What you should do: From the first line to the last, give the material again exactly, without the images.

-------- Source material --------

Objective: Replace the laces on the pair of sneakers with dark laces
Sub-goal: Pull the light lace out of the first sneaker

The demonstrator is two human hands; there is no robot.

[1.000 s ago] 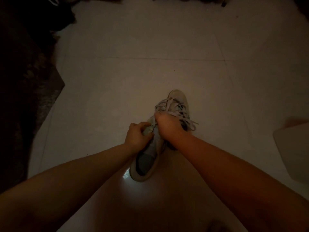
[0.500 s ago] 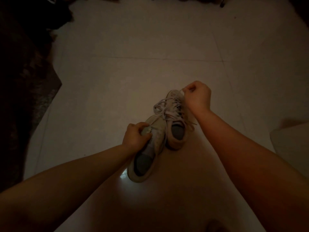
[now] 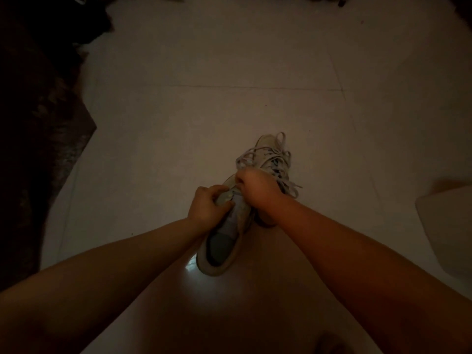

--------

Result for this task:
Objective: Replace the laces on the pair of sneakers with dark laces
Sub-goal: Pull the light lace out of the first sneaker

The demonstrator is two human hands; there is no robot.

[1.000 s ago] 
[0.500 s ago] 
[now] 

Nothing further remains to be added to the answer.